### WHAT YOU HAVE TO DO
Take the data below and copy exactly the lines starting at the one with "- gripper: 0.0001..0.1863" and finishing at the one with "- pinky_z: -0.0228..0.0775", both included.

· · · · · · ·

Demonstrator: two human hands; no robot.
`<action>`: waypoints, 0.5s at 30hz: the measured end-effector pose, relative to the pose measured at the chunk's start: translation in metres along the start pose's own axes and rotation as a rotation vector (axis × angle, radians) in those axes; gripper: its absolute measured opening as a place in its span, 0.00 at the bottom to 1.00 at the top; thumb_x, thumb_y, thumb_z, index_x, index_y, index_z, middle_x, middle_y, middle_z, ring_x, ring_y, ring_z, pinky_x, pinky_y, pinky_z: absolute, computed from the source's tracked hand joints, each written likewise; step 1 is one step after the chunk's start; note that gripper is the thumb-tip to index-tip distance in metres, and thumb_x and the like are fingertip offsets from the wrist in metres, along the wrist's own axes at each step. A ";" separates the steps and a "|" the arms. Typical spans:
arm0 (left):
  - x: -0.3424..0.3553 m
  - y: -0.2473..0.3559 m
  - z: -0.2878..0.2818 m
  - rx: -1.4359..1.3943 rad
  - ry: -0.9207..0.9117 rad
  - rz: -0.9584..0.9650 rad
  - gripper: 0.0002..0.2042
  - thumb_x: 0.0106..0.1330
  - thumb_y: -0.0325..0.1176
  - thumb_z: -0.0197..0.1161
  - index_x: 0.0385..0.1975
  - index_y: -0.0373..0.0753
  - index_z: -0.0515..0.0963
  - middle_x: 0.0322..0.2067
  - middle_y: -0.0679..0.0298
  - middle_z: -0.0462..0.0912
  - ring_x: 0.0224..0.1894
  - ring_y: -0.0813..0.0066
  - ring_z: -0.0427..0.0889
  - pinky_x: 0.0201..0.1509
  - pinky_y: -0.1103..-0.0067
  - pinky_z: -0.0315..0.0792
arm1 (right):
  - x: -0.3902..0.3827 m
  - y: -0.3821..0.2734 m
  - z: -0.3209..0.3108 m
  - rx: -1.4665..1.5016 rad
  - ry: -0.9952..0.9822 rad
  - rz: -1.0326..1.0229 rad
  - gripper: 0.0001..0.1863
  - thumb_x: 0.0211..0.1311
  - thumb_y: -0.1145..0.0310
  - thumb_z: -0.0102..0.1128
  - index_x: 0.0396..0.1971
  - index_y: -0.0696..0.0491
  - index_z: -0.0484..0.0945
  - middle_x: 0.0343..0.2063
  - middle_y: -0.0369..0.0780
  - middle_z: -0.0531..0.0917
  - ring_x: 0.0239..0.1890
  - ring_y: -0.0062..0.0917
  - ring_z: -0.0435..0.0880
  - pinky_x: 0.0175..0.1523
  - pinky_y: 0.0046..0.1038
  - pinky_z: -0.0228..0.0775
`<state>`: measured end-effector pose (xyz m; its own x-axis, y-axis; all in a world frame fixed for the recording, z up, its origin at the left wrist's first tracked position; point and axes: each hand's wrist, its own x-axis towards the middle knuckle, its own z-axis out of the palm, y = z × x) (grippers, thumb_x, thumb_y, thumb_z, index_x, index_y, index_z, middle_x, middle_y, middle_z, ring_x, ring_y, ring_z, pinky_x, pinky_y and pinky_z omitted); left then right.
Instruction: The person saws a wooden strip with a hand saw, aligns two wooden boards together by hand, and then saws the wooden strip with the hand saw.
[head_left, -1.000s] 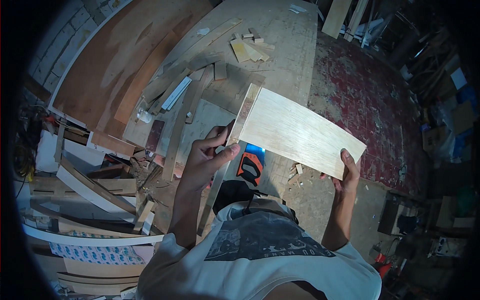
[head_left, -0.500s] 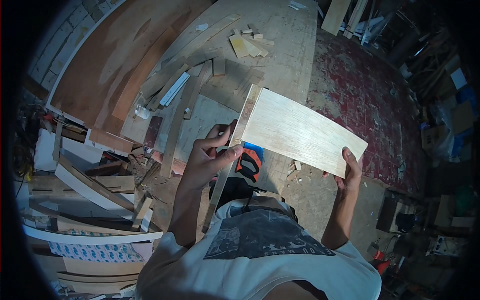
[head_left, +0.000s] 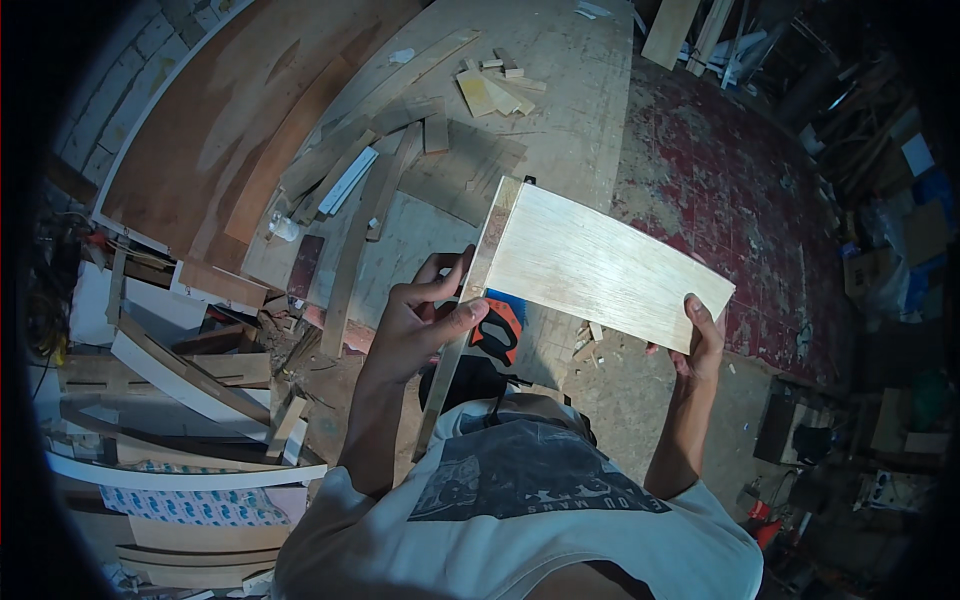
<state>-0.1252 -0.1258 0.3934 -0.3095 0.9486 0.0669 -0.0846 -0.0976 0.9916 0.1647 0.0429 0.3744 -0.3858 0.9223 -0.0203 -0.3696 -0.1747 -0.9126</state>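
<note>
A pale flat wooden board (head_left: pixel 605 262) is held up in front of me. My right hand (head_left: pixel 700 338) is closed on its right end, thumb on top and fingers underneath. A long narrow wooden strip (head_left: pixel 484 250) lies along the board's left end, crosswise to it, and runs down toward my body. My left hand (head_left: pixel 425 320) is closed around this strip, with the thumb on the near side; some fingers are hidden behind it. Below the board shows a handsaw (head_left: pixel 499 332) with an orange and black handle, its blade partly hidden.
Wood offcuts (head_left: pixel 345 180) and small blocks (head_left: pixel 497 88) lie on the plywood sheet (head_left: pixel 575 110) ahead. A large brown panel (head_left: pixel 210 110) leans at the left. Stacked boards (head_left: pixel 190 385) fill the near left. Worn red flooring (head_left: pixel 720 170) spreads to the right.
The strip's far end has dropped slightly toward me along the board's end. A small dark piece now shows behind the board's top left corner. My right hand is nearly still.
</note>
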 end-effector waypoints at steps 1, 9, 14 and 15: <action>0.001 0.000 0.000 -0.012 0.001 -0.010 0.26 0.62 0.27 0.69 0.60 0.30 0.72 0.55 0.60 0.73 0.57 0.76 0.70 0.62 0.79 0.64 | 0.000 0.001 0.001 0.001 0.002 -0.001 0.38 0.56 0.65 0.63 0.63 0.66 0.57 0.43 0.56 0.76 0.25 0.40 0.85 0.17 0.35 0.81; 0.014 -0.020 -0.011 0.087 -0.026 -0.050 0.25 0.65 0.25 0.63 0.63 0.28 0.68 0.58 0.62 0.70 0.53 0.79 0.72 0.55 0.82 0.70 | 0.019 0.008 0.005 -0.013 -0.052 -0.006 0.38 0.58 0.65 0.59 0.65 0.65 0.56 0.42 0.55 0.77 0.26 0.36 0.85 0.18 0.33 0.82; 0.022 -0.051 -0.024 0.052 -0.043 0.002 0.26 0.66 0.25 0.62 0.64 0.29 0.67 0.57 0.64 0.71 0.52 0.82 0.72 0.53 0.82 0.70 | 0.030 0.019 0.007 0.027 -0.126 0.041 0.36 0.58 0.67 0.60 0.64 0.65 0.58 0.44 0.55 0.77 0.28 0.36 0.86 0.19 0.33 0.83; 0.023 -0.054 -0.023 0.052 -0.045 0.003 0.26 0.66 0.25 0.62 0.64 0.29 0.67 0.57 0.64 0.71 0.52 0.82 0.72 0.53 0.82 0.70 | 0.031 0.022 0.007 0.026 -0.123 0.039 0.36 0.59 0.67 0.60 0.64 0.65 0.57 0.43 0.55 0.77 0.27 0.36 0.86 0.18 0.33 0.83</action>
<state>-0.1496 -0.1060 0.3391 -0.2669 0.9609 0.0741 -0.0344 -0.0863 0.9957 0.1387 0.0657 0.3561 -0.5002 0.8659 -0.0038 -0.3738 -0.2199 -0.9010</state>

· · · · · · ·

### ANSWER SECTION
  - gripper: 0.0001..0.1863
  - thumb_x: 0.0211..0.1311
  - thumb_y: -0.1145..0.0310
  - thumb_z: -0.0102..0.1128
  - index_x: 0.0396..0.1971
  - index_y: -0.0696..0.0491
  - index_z: -0.0484..0.0945
  - middle_x: 0.0343..0.2063
  - middle_y: -0.0369..0.0780
  - middle_z: -0.0531..0.0917
  - ring_x: 0.0239..0.1890
  - ring_y: -0.0062..0.0917
  - ring_z: -0.0435..0.0880
  - pinky_x: 0.0175..0.1523
  - pinky_y: 0.0046..0.1038
  - pinky_z: -0.0228..0.0775

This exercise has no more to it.